Der Eklat endete wie Eklats in Österreich enden: Unterrichtsminister Theodor Piffl-Percevic stellte sich hinter den Direktor, und alles blieb beim alten.

Ein Porträt von Helmut Kohl, der nachdenklich mit der Hand am Kinn dasitzt.
Das Archivbild vom 27.03.2000 zeigt Claus Peymann, Intendant des Berliner Ensembles, in Berlin. Peymann hat den ihm am vergangenen Wochenende verliehenen Wiener Theaterpreis "Nestroy" wieder zurückgegeben. Er protestiere damit gegen das "unwürdige Schauspiel und provinzielle Gezeter, das um die Nestroy-Preisverleihung an mich ausgebrochen ist", sagte Peymann am Dienstag (15.10.2002) in Berlin. dpa (zu dpa 0240 vom 15.10.2002)
Mehr Wirbel als jeder andere Direktor rief Claus Peymann hervor. Auch in seiner Ära traten viele Stars – bei vollen Bezügen – gar nicht oder nur in Nebenrollen auf, da er sein eigenes Ensemble mitgebracht hatte. Besonders heftig fiel die Kritik durch den Schauspieler und späteren VP-Kunststaatssekretär Franz Morak aus, aber auch Fritz Muliar, Erika Pluhar, Susi Nicoletti und Michael Heltau zogen sich in der Ära Peymann mehr und mehr von der ersten Bühne des deutschen Sprachraums zurück.

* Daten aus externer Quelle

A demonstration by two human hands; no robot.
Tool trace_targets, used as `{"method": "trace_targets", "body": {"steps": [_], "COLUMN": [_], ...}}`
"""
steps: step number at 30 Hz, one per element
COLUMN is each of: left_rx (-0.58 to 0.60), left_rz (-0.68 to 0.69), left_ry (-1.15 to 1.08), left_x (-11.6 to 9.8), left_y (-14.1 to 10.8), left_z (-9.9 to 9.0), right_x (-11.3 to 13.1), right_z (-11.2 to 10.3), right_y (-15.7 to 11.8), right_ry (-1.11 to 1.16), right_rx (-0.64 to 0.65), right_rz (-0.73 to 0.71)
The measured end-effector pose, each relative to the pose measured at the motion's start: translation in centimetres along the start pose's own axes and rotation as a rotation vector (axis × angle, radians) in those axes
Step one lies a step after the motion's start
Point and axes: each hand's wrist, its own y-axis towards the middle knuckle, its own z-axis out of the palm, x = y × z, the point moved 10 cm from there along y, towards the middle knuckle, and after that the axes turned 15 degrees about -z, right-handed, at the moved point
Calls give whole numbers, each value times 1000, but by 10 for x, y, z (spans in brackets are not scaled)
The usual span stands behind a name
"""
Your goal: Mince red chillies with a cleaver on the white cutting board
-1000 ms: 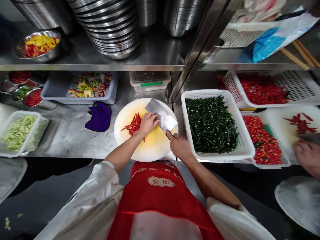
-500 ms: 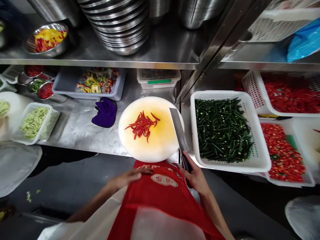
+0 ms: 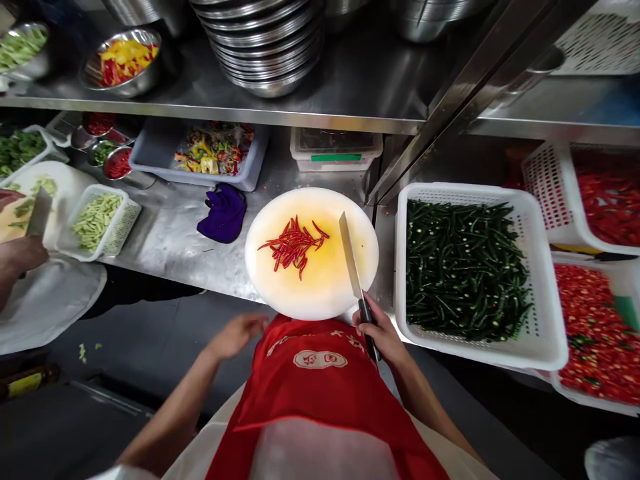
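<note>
My right hand (image 3: 383, 333) is closed round the black handle of a cleaver (image 3: 350, 253), its blade over the right side of a round white cutting board (image 3: 330, 300). A small pile of red chilies (image 3: 295, 245) lies left of the middle of the board, apart from the blade. My left hand (image 3: 240, 335) hangs in the air just off the board's near left edge, beside my red apron (image 3: 320, 387). Its fingers are loosely bent and a little blurred, with nothing visible in them.
White basket of green chilies (image 3: 463, 267) stands right of the board; chopped red chilies (image 3: 595, 320) lie beyond it. Left are a purple cloth (image 3: 223, 213), a grey tub (image 3: 200, 175) and a basket of pale green strips (image 3: 97, 223). A co-worker's hand (image 3: 23, 257) holds a cleaver. A steel shelf (image 3: 360, 120) overhangs.
My left hand has moved left and up, away from the apron. The cleaver's blade has turned more edge-on over the board. The view has shifted, showing the co-worker's hand at the left.
</note>
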Motion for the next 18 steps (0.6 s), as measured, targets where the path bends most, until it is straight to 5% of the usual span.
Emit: {"method": "trace_targets", "body": {"steps": [3, 5, 7, 10, 13, 18], "left_rx": [-284, -441, -428, -324, -351, -404], "left_rz": [233, 408, 505, 533, 490, 412], "left_ry": [-13, 152, 355, 600, 687, 581], "left_x": [-69, -127, -176, -219, -237, -250], "left_y": [46, 80, 119, 159, 170, 174], "left_z": [-77, -100, -89, -52, -38, -44], "right_x": [3, 5, 6, 9, 13, 17], "right_z": [0, -1, -1, 0, 2, 6], "right_y": [2, 1, -1, -2, -2, 3], "right_ry": [-41, -67, -87, -138, -175, -173], "right_rx": [-21, -55, -92, -131, -155, -137], "right_rz": [38, 71, 89, 71, 28, -5]}}
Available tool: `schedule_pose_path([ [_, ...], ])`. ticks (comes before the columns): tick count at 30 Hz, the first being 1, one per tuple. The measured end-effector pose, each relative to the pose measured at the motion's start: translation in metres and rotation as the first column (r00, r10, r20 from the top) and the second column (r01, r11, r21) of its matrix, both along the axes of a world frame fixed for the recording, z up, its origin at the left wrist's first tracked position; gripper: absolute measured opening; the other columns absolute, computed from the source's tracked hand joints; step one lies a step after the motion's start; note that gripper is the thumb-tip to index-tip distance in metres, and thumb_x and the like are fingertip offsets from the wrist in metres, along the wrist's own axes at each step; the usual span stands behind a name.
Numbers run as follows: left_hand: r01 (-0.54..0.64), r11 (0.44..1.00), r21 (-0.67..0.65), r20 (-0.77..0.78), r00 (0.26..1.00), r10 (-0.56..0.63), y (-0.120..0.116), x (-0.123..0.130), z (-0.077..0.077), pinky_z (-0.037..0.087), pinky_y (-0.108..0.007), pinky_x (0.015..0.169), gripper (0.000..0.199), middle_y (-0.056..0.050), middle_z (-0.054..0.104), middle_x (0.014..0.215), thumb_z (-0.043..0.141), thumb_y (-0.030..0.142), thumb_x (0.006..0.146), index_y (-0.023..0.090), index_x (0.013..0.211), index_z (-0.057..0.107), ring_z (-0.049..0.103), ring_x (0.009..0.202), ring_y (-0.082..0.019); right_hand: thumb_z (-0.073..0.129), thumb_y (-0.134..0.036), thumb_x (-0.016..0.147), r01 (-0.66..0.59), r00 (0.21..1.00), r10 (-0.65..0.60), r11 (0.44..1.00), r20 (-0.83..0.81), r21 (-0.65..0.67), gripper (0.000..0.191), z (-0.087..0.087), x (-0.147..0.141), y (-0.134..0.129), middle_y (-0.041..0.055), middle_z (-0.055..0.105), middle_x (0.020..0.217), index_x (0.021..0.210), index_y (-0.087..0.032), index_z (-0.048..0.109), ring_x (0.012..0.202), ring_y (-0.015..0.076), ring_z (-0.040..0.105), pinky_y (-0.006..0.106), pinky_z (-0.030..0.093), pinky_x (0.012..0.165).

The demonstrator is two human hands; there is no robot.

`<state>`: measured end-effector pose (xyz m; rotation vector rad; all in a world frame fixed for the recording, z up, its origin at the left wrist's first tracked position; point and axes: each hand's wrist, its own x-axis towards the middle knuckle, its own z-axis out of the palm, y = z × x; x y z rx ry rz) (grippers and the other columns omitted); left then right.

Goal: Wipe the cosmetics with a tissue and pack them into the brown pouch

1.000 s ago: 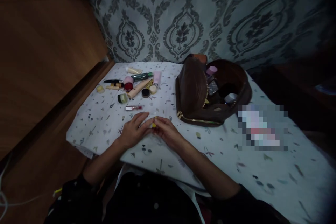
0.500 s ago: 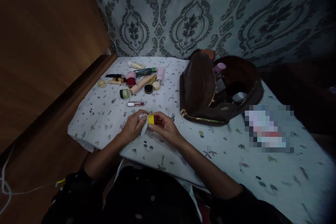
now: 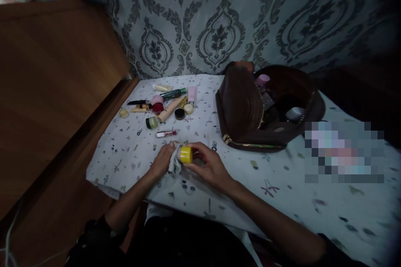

Freilich fand auch der "Krieg" des Ensembles gegen seinen meistgehassten Direktor ein sehr österreichisches Ende: Peymann wurde 2012 zum Ehrenmitglied des Burgtheaters ernannt, wodurch ihm – wie den Lieblingen des Burgtheaters – das Privileg zusteht, nach seinem Tod im Sarg feierlich um das Haus am Ring getragen zu werden.

Das alte Burgtheater
1748 eröffnet und 1776 von Kaiser Josef II. zum "Teutschen Nationaltheater" erhoben. Damals am Michaelerplatz gelegen, verfügte das Haus über einen Zugang zu den Gemächern des Kaisers, der somit direkt von der Hofburg in seine Loge gelangen konnte. Erste Erfolge als Musikbühne mit Mozart-Opern.

Das neue Haus am Ring
Zu Beginn des 19. Jahrhunderts fand die "Burg" in einer Mischung aus klassischem Drama, Konversationsstücken und Boulevard große Anerkennung. Mit dem Bau der Ringstraße bekam das Burgtheater im Oktober 1888 eine neue, wesentlich größere Heimstätte, die zunächst auf massive Kritik stieß. So wurde den Architekten Gottfried Semper und Karl von Hasenauer vorgeworfen, dass man die Schauspieler von Teilen des Zuschauerraums weder sehen noch hören konnte. Kaiser Franz Joseph verfügte einen Totalumbau.

Die Zerstörung
Durch einen Bombenangriff 1945 fast völlig zerstört, fand das Burgtheater im Ronacher seine Heimstätte. 1955 wieder eröffnet, gilt die "Burg" als bedeutendste Bühne im deutschen Sprachraum.

Die Lieblinge
Zu den Stars zählten Schauspieler wie Ewald Balser, Werner Krauß, Ernst Deutsch, Paula Wessely, Attila Hörbiger, Annemarie Düringer und Josef Meinrad.